MICHELE NORRIS, host:

This is ALL THINGS CONSIDERED from NPR News. I'm Michele Norris.

MELISSA BLOCK, host:

And I'm Melissa Block.

The company that operates the New York Stock Exchange made it official today -it is merging with Deutsche Boerse, the owner of Germany's biggest exchange. The new company will dominate trading in Europe, with markets in five countries there, plus the U.S.

As NPR's Jim Zarroli reports, officials with the New York Stock Exchange say just don't call it a takeover.

JIM ZARROLI: There was plenty of joking today about the deal. Would the new exchange be called the Big Boerse? Would traders in New York now get to take off for Oktoberfest?

But the NYSE's Duncan Niederauer sounded a serious note, calling it a historic deal. He said both partners had tried hard to maintain a position of strength in a fast-changing industry.

Mr. DUNCAN NIEDERAUER (CEO, NYSE Euronext): I think today's announcement represents the next step in this journey for both of us, which will now be a shared one, to reinvent the industry and redefine what it means to be an exchange in the 21st century, which is what we tell our people here all the time.

ZARROLI: What's happened is an explosion of technological change that has created a lot of new electronic trading platforms. These new platforms have forced the traditional stock exchanges to change the way they do business. Outside the New York Stock Exchange today, some people almost shrugged off the merger.

The days when stocks were traded by shouting men on the exchange floor are over, said Paul Sagawa, who works on Wall Street.

Mr. PAUL SAGAWA (Wall Street Research Analyst): More and more, that's being done, you know, machine to machine and whether that computer is located in New York City, in, you know, Frankfurt, the trades are going to get made between people who want to execute them.

ZARROLI: Still, some people expressed sadness about the coming changes. The iconic New York Stock Exchange will be owned by a German company incorporated in the Netherlands.

The NYSE's Niederauer today scolded reporters who have referred to this deal as a takeover.

Mr. NIEDERAUER: Right now the NYSE Euronext board is quite global, so is the Deutsche Boerse board. Both executive teams are quite global today. This is not like a U.S. and a German company are getting together.

ZARROLI: Niederauer noted that Deutsche Boerse is bigger than the NYSE's parent company, so it makes sense that the German company's shareholders will own a bigger chunk of the new operation. But he noted, those shareholders come from all over, including the United States.
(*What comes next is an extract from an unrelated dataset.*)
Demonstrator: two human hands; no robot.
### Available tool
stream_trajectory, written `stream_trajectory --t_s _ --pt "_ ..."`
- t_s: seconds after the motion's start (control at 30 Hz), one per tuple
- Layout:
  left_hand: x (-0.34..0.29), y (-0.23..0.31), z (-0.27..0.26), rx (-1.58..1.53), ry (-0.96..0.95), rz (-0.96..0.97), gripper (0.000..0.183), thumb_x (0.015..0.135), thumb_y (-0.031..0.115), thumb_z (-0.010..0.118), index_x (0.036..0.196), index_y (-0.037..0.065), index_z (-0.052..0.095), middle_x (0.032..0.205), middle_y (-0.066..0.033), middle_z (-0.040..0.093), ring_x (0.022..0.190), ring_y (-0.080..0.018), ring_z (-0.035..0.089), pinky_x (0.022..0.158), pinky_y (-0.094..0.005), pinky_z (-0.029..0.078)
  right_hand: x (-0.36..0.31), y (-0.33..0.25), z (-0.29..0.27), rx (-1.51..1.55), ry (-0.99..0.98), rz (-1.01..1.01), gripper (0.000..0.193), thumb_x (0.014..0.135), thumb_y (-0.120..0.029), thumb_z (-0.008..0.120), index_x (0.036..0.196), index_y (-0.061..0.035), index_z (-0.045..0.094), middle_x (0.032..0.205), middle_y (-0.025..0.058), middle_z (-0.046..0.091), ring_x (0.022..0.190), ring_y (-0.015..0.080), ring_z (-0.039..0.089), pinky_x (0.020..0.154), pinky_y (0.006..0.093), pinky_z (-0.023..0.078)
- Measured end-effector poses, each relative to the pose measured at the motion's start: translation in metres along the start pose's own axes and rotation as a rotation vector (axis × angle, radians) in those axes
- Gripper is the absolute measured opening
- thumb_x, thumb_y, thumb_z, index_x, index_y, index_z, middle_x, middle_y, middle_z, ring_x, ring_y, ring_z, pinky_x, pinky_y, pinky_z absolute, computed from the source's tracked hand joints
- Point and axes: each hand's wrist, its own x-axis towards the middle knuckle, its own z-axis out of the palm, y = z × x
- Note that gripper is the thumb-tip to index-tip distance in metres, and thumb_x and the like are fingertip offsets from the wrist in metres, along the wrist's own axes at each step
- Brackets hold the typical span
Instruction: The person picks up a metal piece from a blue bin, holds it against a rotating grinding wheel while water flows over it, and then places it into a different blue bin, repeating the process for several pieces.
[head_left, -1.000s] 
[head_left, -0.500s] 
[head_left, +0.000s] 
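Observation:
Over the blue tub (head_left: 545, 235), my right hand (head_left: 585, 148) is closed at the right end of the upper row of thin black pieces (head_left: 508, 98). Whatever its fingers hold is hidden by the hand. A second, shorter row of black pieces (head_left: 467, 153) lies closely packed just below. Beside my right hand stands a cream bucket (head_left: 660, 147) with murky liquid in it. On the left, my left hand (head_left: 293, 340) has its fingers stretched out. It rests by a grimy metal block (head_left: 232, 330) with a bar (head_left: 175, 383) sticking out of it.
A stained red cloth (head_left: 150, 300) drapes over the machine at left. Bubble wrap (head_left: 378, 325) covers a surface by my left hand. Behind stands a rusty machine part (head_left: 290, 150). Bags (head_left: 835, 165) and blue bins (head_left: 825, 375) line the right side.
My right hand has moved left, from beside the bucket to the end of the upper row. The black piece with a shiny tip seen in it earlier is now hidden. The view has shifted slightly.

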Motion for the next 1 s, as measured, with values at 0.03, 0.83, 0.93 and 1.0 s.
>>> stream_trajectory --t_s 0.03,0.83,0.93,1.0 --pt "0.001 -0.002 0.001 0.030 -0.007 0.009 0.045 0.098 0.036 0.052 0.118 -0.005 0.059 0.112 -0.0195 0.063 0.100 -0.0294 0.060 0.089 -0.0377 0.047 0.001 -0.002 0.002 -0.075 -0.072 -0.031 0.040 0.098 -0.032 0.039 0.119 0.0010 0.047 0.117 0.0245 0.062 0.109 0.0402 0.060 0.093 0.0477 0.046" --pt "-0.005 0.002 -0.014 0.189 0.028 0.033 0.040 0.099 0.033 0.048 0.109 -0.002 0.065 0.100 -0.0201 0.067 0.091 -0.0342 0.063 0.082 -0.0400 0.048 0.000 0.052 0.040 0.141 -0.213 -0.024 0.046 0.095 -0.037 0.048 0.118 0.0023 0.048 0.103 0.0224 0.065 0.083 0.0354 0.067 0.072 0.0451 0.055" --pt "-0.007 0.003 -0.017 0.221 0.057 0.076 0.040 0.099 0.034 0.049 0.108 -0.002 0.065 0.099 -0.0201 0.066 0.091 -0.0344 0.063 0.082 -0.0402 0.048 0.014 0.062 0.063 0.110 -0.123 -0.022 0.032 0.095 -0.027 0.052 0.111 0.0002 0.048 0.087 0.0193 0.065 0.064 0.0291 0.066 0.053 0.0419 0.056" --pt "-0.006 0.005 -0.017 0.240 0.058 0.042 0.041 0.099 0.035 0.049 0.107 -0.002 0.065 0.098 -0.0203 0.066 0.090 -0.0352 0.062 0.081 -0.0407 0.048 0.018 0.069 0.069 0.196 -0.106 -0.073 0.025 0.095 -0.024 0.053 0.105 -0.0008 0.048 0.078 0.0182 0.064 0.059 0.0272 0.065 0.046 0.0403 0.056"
James Angel, associate professor of finance at Georgetown University, pointed out that many of those shareholders are large institutional investors like mutual funds that have interests all over the world. But Angel said time will tell whether this is a merger or a takeover.

Professor JAMES ANGEL (Finance, Georgetown University): There is a lot of talk about mergers of equals. But usually when that happens, sooner or later, one side of the organization tends to dominate. It remains to be seen who will dominate in this merger.
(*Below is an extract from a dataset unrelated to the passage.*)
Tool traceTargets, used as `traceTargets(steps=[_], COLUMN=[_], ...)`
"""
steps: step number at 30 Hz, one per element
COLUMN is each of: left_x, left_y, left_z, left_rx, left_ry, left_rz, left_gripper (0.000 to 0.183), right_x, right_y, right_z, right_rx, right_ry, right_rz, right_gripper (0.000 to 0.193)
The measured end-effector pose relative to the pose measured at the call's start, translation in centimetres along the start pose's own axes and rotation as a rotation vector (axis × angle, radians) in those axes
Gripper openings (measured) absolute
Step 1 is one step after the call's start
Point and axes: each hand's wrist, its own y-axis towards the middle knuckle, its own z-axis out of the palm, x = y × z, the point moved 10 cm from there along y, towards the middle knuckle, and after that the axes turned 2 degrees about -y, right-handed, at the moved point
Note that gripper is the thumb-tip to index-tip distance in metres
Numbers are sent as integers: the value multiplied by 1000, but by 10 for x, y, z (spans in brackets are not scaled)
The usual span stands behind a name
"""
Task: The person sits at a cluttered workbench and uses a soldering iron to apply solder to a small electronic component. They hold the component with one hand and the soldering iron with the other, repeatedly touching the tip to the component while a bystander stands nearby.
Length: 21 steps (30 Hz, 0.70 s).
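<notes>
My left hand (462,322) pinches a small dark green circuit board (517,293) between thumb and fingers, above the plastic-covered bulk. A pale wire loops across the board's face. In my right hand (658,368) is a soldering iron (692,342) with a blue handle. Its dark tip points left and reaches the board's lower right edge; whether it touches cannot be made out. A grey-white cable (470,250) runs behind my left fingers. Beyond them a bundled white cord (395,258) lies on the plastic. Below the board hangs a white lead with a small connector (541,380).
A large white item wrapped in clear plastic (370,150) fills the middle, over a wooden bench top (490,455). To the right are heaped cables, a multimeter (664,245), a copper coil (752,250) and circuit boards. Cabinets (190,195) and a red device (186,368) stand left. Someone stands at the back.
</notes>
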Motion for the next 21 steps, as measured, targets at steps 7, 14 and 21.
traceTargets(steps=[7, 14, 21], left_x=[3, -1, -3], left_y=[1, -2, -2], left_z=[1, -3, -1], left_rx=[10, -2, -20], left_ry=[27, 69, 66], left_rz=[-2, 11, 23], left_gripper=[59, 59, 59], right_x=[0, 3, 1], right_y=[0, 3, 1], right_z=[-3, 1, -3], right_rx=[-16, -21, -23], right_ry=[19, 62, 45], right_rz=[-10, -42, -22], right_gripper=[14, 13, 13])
ZARROLI: The fact that the new company will be so global is one reason that regulatory approval will be so complicated. It will have trading operations throughout Europe and the United States. And so a number of regulatory bodies will have to sign off on the deal.

NYSE officials said today that they were confident the merger would be approved eventually, although Niederhauer said the process could take longer in Europe. One question that could prove politically sensitive is what to call the new company. Officials say they haven't yet decided.

Jim Zarroli, NPR News.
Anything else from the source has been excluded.